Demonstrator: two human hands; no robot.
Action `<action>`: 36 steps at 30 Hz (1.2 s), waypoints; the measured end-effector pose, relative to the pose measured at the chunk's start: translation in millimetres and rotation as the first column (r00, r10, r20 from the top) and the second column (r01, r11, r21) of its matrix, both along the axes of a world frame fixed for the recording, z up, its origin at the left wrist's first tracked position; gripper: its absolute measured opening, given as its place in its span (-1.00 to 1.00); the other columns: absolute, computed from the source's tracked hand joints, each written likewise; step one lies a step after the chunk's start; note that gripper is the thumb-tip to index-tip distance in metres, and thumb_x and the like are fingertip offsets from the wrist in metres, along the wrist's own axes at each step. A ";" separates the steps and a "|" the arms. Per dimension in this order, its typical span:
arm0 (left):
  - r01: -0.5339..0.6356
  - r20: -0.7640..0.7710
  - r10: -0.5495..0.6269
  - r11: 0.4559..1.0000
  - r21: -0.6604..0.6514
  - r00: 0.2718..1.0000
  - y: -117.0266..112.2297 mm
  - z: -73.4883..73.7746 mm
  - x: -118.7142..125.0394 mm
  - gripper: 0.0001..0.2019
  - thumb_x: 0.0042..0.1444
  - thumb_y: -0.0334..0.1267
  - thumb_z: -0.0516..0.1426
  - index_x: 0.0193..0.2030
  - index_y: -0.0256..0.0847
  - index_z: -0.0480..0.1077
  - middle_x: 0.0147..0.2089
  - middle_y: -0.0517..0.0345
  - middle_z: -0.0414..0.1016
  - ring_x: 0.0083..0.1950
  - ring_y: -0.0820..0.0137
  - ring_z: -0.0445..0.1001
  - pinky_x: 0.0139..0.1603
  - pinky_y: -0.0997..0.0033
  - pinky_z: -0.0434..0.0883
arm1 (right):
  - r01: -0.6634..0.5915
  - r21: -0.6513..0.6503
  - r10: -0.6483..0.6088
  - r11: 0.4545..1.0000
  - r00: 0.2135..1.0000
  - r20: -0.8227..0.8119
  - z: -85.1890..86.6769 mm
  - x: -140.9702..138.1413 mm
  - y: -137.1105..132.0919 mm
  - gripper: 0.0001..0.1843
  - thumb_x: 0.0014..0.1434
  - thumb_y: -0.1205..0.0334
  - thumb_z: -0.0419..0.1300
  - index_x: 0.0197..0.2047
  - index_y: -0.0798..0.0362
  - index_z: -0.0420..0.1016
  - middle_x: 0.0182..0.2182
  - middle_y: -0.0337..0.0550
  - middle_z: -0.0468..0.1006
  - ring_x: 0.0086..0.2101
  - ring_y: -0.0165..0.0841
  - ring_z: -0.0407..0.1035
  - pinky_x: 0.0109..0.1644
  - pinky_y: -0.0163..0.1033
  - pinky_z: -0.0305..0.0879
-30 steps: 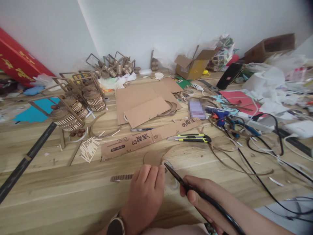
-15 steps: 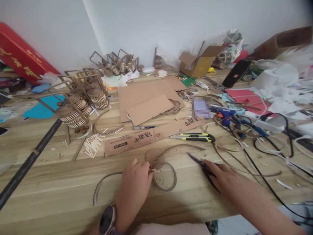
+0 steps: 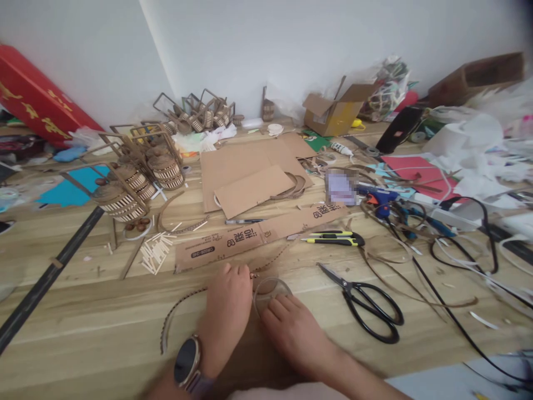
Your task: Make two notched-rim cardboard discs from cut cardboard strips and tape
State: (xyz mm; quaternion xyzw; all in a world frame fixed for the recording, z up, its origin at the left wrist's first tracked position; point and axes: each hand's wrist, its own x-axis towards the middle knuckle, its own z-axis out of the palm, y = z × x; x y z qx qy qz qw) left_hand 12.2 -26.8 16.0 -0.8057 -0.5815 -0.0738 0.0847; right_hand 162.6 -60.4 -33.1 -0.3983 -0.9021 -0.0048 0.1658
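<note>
My left hand (image 3: 230, 294) is closed around a narrow, dark-and-light notched strip (image 3: 180, 304). One end of the strip curves out to the left over the tabletop, and a blurred length runs up to the right. Right beside it, my right hand (image 3: 291, 328) has its fingers curled over the near edge of a thin round ring (image 3: 272, 279). The fingertips are partly hidden, but they appear to grip the ring. Black-handled scissors (image 3: 366, 305) lie on the table to the right of my right hand, with their blades slightly apart.
A printed cardboard strip (image 3: 250, 238) and yellow-black utility knives (image 3: 333, 241) lie just beyond my hands. Small lidded baskets (image 3: 120, 203) and white sticks (image 3: 156, 250) are on the left. A blue glue gun (image 3: 381, 201), cables and loose brown strips crowd the right side.
My right hand has let go of the scissors, leaving them on the table, and moved left to the ring. My left hand still grips the strip and has shifted slightly.
</note>
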 end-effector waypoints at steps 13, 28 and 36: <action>-0.102 0.002 0.117 0.877 -0.470 0.993 35.4 26.7 -39.1 -0.78 0.36 -0.33 -0.03 -0.22 -0.24 0.42 -0.22 -0.03 0.57 -0.15 0.16 0.53 -0.20 0.28 0.33 | 0.121 0.134 -0.125 0.984 0.992 0.023 32.8 77.5 -0.1 -0.54 0.45 0.11 -0.11 -0.45 0.00 0.38 -0.52 -0.21 0.42 -0.46 -0.28 0.27 -0.31 -0.16 0.08; 0.102 0.288 0.121 0.751 -0.653 0.950 25.7 20.7 -80.8 -0.77 0.14 -0.50 0.01 -0.17 -0.22 0.43 -0.10 0.04 0.57 -0.04 0.23 0.51 -0.03 0.32 0.34 | 0.338 -0.355 -0.310 0.872 0.941 0.134 35.6 -2.7 62.2 -0.54 0.04 0.16 0.41 -0.03 0.19 0.48 -0.12 0.15 0.53 -0.11 0.01 0.40 -0.08 -0.02 0.26; 0.369 0.433 -0.024 0.567 -0.737 0.901 23.8 23.8 -97.7 -0.76 -0.14 -0.50 0.08 -0.35 -0.19 0.49 -0.27 0.18 0.52 -0.20 0.34 0.47 -0.19 0.47 0.33 | -0.004 -0.586 -0.115 0.811 0.979 -0.166 69.6 36.5 66.6 -0.91 0.24 0.28 0.18 -0.34 0.02 0.41 -0.33 -0.20 0.53 -0.32 -0.36 0.43 -0.26 -0.31 0.28</action>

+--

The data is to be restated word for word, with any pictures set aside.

== WRITTEN SOLUTION ==
Demonstrator: two human hands; no robot.
Action `<action>`: 36 steps at 30 Hz (1.2 s), waypoints; the measured end-effector pose, relative to the pose measured at the chunk's start: translation in millimetres and rotation as the first column (r00, r10, r20 from the top) and the second column (r01, r11, r21) of its matrix, both along the axes of a world frame fixed for the recording, z up, its origin at the left wrist's first tracked position; gripper: its absolute measured opening, given as its place in its span (-1.00 to 1.00); the other columns: absolute, computed from the source's tracked hand joints, each written likewise; step one lies a step after the chunk's start; note that gripper is the thumb-tip to index-tip distance in metres, and thumb_x and the like are fingertip offsets from the wrist in metres, along the wrist's own axes at each step. A ";" separates the steps and a "|" the arms. Per dimension in this order, its typical span:
arm0 (left):
  - r01: -0.5339..0.6356
  - r20: -0.7640..0.7710
  - r10: -0.5495..0.6269
  - r11: 0.4559..1.0000
  - r21: -0.6604..0.6514
  - r00: 0.2718..1.0000
  - y: -117.0266..112.2297 mm
  - z: -73.4883..73.7746 mm
  - x: -118.7142..125.0394 mm
  - gripper: 0.0001..0.2019
  - thumb_x: 0.0042..0.1444
  - thumb_y: -0.0334..0.1267
  - thumb_z: -0.0516..0.1426
  - index_x: 0.0193..0.2030
  - index_y: -0.0256..0.0847
  - index_z: -0.0480..0.1077
  - middle_x: 0.0147..0.2089
  - middle_y: -0.0517..0.0345
  - middle_z: -0.0414..0.1016
  - ring_x: 0.0083..0.1950
  - ring_y: -0.0820..0.0137
  - ring_z: -0.0445..0.1001
  - pinky_x: 0.0139..0.1603
  - pinky_y: -0.0997..0.0033
  - pinky_z: -0.0434..0.0883
arm1 (right):
  - r01: -0.6634..0.5915
  - r21: -0.6513..0.6503
  - r10: -0.6483..0.6088
  - r11: 0.4545..1.0000
  - r00: 0.2135..1.0000
  - r20: -0.8227..0.8119
  - z: -85.1890..86.6769 mm
  - x: -140.9702..138.1413 mm
  - y: -137.1105..132.0919 mm
  - gripper: 0.0001..0.1843
  - thumb_x: 0.0014..0.1434
  - thumb_y: -0.1205..0.0334
  - thumb_z: -0.0419..0.1300
  - index_x: 0.0197..0.2047
  - index_y: -0.0798..0.0362
  - index_z: -0.0420..0.1016
  - middle_x: 0.0182..0.2182
  - middle_y: -0.0337..0.0550
  - middle_z: -0.0468..0.1006
  - ring_x: 0.0086..0.2101
  - ring_y: -0.0165..0.0841
  - ring_z: -0.0407..0.1035
  - pinky_x: 0.0109..0.1644
  - pinky_y: -0.0163..0.1033
  - pinky_z: -0.0305..0.0879
-30 steps: 
-15 steps: 
+0 steps: 
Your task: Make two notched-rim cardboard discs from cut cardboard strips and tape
State: (xyz mm; quaternion xyzw; all in a world frame fixed for the recording, z up, its origin at the left wrist's first tracked position; point and axes: each hand's wrist, its own x-axis towards the middle knuckle, its own z-axis out of the palm, y = z × x; x y z qx qy qz qw) left_hand 12.2 -26.8 16.0 -0.8057 -0.5815 -0.0738 0.0847; right_hand 162.6 -60.4 -33.1 -0.3983 -0.9021 -0.0048 0.1658
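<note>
My left hand (image 3: 230, 294) is closed around a narrow, dark-and-light notched strip (image 3: 180, 304). One end of the strip curves out to the left over the tabletop, and a blurred length runs up to the right. Right beside it, my right hand (image 3: 291, 328) has its fingers curled over the near edge of a thin round ring (image 3: 272, 279). The fingertips are partly hidden, but they appear to grip the ring. Black-handled scissors (image 3: 366, 305) lie on the table to the right of my right hand, with their blades slightly apart.
A printed cardboard strip (image 3: 250, 238) and yellow-black utility knives (image 3: 333, 241) lie just beyond my hands. Small lidded baskets (image 3: 120, 203) and white sticks (image 3: 156, 250) are on the left. A blue glue gun (image 3: 381, 201), cables and loose brown strips crowd the right side.
My right hand has let go of the scissors, leaving them on the table, and moved left to the ring. My left hand still grips the strip and has shifted slightly.
</note>
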 end-effector waypoints at steps 13, 28 and 36: <action>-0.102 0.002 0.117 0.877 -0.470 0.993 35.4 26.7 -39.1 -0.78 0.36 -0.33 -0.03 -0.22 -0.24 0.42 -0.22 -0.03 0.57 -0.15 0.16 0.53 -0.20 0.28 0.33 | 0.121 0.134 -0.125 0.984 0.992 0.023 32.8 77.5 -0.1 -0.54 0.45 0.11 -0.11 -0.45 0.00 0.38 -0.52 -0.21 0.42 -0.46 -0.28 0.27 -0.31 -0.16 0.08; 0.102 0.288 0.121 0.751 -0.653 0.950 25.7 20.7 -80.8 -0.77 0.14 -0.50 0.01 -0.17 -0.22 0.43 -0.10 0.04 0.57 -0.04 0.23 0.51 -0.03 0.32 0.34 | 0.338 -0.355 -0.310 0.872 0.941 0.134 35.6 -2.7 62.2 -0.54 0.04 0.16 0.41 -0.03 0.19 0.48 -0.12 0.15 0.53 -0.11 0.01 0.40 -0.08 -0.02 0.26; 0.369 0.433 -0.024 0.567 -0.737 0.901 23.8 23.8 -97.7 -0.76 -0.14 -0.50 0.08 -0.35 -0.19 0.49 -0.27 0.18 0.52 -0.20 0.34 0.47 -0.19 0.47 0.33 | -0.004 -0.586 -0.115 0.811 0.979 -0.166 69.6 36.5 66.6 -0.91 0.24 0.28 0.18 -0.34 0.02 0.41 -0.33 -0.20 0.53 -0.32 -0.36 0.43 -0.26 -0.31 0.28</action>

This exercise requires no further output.